**Task instructions:**
Each line below must be set down exactly; omit any image you find.

**Data shown:**
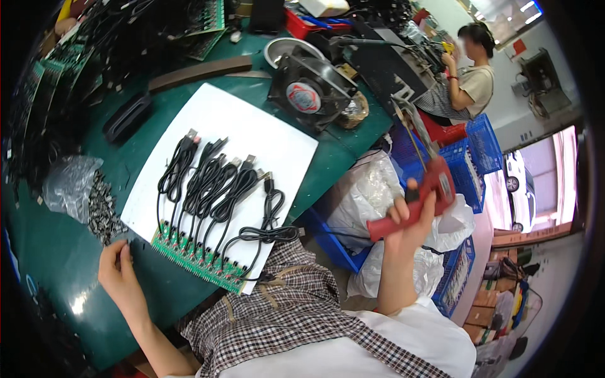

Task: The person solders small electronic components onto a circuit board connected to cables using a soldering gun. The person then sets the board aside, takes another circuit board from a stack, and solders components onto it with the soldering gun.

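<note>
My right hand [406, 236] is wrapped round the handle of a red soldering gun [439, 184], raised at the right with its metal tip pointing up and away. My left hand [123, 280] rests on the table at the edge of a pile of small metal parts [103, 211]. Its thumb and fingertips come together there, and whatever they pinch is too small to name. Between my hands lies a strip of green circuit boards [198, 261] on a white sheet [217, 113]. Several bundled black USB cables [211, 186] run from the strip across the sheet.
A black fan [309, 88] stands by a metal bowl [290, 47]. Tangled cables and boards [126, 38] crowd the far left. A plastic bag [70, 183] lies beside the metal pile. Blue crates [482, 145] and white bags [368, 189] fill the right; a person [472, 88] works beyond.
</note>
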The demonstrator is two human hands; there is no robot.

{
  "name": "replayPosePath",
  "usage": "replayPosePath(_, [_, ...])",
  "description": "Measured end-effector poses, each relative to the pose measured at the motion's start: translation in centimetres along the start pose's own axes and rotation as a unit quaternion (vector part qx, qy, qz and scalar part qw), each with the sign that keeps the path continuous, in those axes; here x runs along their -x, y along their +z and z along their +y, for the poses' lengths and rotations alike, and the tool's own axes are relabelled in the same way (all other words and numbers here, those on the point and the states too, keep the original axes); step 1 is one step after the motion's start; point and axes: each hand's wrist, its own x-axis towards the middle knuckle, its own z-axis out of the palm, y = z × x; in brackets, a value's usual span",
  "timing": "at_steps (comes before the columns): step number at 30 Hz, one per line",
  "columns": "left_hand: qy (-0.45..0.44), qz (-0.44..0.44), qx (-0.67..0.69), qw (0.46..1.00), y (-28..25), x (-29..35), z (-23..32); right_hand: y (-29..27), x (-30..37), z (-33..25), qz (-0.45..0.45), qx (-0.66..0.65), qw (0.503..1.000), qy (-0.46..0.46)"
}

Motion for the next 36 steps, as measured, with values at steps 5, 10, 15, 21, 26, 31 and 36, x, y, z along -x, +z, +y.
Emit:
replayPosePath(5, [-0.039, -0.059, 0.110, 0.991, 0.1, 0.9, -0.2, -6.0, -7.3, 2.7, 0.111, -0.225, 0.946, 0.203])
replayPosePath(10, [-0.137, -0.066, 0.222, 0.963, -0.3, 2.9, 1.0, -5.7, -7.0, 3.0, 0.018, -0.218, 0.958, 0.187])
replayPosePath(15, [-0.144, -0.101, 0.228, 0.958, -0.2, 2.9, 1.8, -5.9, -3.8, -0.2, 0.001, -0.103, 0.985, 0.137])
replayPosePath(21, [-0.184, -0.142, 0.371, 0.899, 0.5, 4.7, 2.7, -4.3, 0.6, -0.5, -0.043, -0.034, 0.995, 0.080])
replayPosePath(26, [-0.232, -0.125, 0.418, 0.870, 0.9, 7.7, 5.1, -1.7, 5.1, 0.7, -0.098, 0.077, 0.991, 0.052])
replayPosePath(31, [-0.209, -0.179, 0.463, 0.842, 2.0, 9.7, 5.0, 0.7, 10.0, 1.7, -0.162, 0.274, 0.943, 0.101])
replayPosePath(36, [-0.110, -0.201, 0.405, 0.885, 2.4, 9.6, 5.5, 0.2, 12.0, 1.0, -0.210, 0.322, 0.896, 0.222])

**Response to the exercise:**
Task: The person solders small electronic components onto a circuit board connected to cables using a soldering gun. The person then sets the board aside, takes another circuit board from a stack, and solders components onto it with the soldering gun.

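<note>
My right hand [406, 236] is wrapped round the handle of a red soldering gun [439, 184], raised at the right with its metal tip pointing up and away. My left hand [123, 280] rests on the table at the edge of a pile of small metal parts [103, 211]. Its thumb and fingertips come together there, and whatever they pinch is too small to name. Between my hands lies a strip of green circuit boards [198, 261] on a white sheet [217, 113]. Several bundled black USB cables [211, 186] run from the strip across the sheet.
A black fan [309, 88] stands by a metal bowl [290, 47]. Tangled cables and boards [126, 38] crowd the far left. A plastic bag [70, 183] lies beside the metal pile. Blue crates [482, 145] and white bags [368, 189] fill the right; a person [472, 88] works beyond.
</note>
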The demonstrator is two human hands; there is no robot.

{
  "name": "replayPosePath",
  "usage": "replayPosePath(_, [_, ...])",
  "description": "Measured end-effector poses, each relative to the pose measured at the motion's start: translation in centimetres along the start pose's own axes and rotation as a unit quaternion (vector part qx, qy, qz and scalar part qw), each with the sign that keeps the path continuous, in those axes; here x runs along their -x, y along their +z and z along their +y, for the poses' lengths and rotations alike, and the tool's own axes are relabelled in the same way (all other words and numbers here, those on the point and the states too, keep the original axes); step 1 is one step after the motion's start; point and axes: each hand's wrist, its own x-axis towards the middle knuckle, its own z-axis out of the palm, y = z × x; in brackets, a value's usual span",
  "timing": "at_steps (comes before the columns): step number at 30 Hz, one per line",
  "columns": "left_hand: qy (-0.45..0.44), qz (-0.44..0.44), qx (-0.67..0.69), qw (0.46..1.00), y (-28..25), x (-29..35), z (-23..32); right_hand: y (-29..27), x (-30..37), z (-33..25), qz (-0.45..0.45), qx (-0.66..0.65), qw (0.503..1.000), qy (-0.46..0.46)"
}

Motion for the next 36 steps, as measured, with values at steps 5, 10, 15, 21, 26, 31 and 36, x, y, z along -x, +z, +y.
Emit:
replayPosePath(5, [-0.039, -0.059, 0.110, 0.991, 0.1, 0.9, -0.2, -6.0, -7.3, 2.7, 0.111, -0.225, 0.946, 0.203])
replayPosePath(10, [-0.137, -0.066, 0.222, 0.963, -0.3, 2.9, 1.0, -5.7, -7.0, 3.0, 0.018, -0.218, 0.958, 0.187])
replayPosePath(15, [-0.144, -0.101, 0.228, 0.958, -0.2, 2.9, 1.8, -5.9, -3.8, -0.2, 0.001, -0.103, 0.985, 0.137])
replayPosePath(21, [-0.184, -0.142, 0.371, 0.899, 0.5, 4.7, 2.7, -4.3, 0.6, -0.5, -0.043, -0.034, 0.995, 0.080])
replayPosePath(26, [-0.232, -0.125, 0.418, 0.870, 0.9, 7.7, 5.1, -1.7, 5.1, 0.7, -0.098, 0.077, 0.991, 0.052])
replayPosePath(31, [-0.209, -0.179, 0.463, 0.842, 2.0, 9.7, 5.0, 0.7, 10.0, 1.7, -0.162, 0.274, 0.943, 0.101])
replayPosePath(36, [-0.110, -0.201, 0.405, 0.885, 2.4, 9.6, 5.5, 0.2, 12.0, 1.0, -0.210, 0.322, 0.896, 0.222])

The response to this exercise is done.